Over the last few decades, there's been an interest in going beyond creating either anatomical or physiological holes in the nervous system, blocking things or using white noise to affect the improvement in movement control that we want to see in movement disorder patients. The interest is in really finding cures that will restore normal function, and with particular respect to Parkinson's disease where we have a good scientific basis and knowledge of what underlies at least the motor symptoms, attention has turned to implanting tissue into the brain to improve function in these areas. 

And although there's a popular misconception that stem cells are put into the brain to restore the cells that are missing, while that's not quite true, we do indeed now have the technology to use stem cells in the laboratory to develop particular cell types that we do want to put back into the brain to restore function. This technology is progressing very rapidly at a number of laboratories around the world, including here at Harvard Medical School and McLean Laboratory. I've worked with them on a project to develop this type of technology for use in Parkinson's disease, which we expect to go into clinical investigation, clinical trials, within the near future. 

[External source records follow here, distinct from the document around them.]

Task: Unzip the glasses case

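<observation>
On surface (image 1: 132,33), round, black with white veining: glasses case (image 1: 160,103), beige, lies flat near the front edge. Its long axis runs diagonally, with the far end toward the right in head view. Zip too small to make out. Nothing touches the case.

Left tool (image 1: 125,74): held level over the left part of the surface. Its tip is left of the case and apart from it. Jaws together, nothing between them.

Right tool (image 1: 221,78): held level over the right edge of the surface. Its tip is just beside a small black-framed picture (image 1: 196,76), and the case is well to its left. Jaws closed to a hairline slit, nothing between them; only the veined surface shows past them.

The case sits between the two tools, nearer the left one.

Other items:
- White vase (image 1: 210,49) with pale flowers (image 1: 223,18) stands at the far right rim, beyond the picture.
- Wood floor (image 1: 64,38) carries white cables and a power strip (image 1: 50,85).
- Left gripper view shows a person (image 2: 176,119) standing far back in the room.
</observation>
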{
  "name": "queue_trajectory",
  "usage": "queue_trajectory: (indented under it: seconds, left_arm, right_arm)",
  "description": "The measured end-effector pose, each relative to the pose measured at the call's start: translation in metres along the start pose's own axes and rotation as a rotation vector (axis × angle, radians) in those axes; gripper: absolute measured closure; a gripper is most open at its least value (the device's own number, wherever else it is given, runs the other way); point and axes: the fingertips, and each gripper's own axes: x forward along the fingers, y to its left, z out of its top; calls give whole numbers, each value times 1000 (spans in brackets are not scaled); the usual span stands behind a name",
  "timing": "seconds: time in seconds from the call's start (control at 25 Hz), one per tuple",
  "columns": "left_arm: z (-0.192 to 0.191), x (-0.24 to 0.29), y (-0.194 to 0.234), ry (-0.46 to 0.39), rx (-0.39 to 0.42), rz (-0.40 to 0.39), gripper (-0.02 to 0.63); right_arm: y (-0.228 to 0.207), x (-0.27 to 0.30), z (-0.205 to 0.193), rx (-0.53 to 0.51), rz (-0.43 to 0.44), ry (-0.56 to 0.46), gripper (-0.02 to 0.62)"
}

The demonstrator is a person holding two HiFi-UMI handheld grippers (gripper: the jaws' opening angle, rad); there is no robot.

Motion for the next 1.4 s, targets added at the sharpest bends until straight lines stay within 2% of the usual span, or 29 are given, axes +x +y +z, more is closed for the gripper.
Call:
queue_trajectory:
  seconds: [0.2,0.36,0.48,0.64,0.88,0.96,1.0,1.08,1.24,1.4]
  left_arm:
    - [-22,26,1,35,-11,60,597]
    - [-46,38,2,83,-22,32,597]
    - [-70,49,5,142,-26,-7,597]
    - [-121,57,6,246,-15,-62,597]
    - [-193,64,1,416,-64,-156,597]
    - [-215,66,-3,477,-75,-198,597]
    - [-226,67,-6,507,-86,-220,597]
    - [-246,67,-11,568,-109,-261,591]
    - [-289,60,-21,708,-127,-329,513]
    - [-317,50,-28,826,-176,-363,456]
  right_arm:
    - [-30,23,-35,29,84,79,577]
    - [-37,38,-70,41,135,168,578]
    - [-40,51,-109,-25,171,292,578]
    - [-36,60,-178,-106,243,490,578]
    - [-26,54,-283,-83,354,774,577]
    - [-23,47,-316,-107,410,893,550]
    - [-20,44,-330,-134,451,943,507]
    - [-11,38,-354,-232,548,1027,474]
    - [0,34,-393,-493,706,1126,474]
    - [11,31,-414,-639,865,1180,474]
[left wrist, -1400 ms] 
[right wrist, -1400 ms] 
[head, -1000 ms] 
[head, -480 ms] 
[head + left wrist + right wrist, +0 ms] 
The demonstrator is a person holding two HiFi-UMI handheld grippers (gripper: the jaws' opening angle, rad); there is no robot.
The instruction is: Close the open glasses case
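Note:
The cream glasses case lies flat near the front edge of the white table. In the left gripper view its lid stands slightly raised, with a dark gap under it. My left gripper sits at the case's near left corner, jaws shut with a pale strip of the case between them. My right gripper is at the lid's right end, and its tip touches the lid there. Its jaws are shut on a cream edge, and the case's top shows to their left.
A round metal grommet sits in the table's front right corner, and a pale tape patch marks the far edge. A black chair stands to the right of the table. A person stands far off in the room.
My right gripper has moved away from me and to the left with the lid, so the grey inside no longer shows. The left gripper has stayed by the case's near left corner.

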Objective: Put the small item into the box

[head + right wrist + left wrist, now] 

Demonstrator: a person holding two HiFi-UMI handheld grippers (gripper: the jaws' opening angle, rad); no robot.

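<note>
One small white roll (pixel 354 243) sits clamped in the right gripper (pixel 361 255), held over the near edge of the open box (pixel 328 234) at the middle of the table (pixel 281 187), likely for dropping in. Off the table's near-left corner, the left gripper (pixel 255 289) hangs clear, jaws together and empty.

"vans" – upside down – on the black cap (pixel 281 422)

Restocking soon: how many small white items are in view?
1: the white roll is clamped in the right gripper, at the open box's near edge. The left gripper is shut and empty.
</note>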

Our particular interest, my laboratory interest, is in improving technology to allow the delivery of this tissue into precise locations, and to ensure that when it gets there, it survives and does what we want it to do. With the development of better stem cell technology, we will have in the next 10 years a menu of options to offer patients involving closed loop stimulation for symptoms, particularly for things like tremor or dystonia where there's no obvious cell restorative solution, but also for Parkinson's disease, more precisely developed and engineered cell products to offer them. These will include things made from standard cell lines that may require people to be on immunosuppression. It may involve products developed from patient's own body cells, first program to become stem cells, and then programmed to the precise type of cell that we want. So we're going to see an explosion of a variety of options. 

I think it's too early to tell which one of these things is going to be the standard. I suspect that there will be more than one, but it's very exciting to live at a time and be at the forefront, and in a place where this technology is developing. We're going to see a revolution in this field that I think will rival that which occurred in 1968 when Levodopa therapy was developed for Parkinson's disease. That will offer a range of options that have never before been possible for quality of life in an ever larger number of patients.